We lived in a Polish ghetto in Detroit, Michigan. We couldn't fathom this "our place" stuff. Virtually all of our schoolmates were white. And for a long time, all of our neighbors were white. We were not going to concede honor and rank to any white peers just because they were white.

"That don't make any sense to me," I'd say. "You da one who ain't got no sense," he'd say.

My Daddy lived before Martin Luther King was known, so My Daddy was the first advocate of nonviolence and passive resistance I knew. Martin Luther King could not compare to him; My Daddy was the ultimate pacifist in the face of white people. I was not proud of My Daddy for either his philosophy or his behavior.

My Daddy said, "Yes Suh" and "No Suh" to all white males, old and young. They could call him "nigger" or "darky," but he would just tip his hat and say, "Yes Suh."

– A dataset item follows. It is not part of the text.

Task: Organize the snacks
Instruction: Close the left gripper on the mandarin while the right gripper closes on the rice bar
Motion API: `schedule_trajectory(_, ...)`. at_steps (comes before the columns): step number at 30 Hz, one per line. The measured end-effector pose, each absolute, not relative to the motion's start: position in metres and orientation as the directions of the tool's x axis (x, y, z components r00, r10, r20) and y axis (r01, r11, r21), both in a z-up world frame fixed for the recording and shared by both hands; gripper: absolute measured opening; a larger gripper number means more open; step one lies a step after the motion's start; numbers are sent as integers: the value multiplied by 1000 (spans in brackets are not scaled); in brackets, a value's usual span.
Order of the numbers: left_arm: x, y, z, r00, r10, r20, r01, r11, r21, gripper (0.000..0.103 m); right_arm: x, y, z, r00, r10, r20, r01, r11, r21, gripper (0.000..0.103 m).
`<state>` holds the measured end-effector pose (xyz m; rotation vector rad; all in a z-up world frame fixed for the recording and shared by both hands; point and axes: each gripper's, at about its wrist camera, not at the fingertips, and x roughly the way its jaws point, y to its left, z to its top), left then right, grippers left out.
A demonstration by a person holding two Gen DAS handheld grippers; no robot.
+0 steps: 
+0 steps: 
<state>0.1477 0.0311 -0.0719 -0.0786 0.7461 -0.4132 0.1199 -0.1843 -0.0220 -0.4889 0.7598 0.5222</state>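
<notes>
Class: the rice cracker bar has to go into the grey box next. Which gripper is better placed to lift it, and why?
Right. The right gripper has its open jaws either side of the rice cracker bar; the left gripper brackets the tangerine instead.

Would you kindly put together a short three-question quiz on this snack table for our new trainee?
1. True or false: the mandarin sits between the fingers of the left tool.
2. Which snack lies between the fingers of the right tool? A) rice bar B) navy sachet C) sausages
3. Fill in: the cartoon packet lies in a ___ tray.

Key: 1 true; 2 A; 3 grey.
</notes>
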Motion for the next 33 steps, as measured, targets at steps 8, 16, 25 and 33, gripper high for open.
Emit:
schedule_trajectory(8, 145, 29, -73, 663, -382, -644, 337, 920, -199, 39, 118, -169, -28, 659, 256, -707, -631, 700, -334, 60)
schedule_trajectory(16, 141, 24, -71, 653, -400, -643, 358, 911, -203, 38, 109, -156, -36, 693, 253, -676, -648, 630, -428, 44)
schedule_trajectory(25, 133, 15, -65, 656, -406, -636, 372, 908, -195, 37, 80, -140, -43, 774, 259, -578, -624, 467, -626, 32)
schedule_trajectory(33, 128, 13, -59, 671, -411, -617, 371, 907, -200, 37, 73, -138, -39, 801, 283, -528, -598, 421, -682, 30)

Getting angry and insane doesn't help anybody. Hold it together and read some books.


SoaPiNuReYe,

There is a difference between moneyed blacks and a real intelligentsia. I mean, C.J. Walker was rich, but I don't know if anyone should hold the world's first hairess as a model on how to cultivate the Talented Tenth.
 
Posted by Swampjedi (Member # 7374) on :
 
quote:
Originally posted by Irami Osei-Frimpong:
In theory, the black intelligentsia should be weighing in on which black writers are deeply insightful and worthy

<snip>

Right, because no one else is qualified to talk about this. [Grumble]
 
Posted by Belle (Member # 2314) on :
 
I don't want anyone to think that I dislike studying Black authors - some of my favorite works, particularly some of my favorite poets are African American. I just wanted to point out that there is no shortage of works by African Americans being studied in today's literature programs. In fact, we've gotten so far away from the "dead white guy" literature classes I honestly think we are neglecting to study some pretty darn good dead white guys. For example, I have a survey class that doesn't include Keats.
 
Posted by Irami Osei-Frimpong (Member # 2229) on :
 
quote:
Right, because no one else is qualified to talk about this.
No, but there is a reason the Da Vinci Code didn't win the Pulitzer or get rushed into classrooms, and that reason is not a matter of money or popularity, but rather, the white intelligentsia. I see this as a good thing.
_____

I don't have strong feelings about Oprah, but from what I hear, that school she built in Africa is an extraordinary example of a person putting her money where her mouth is.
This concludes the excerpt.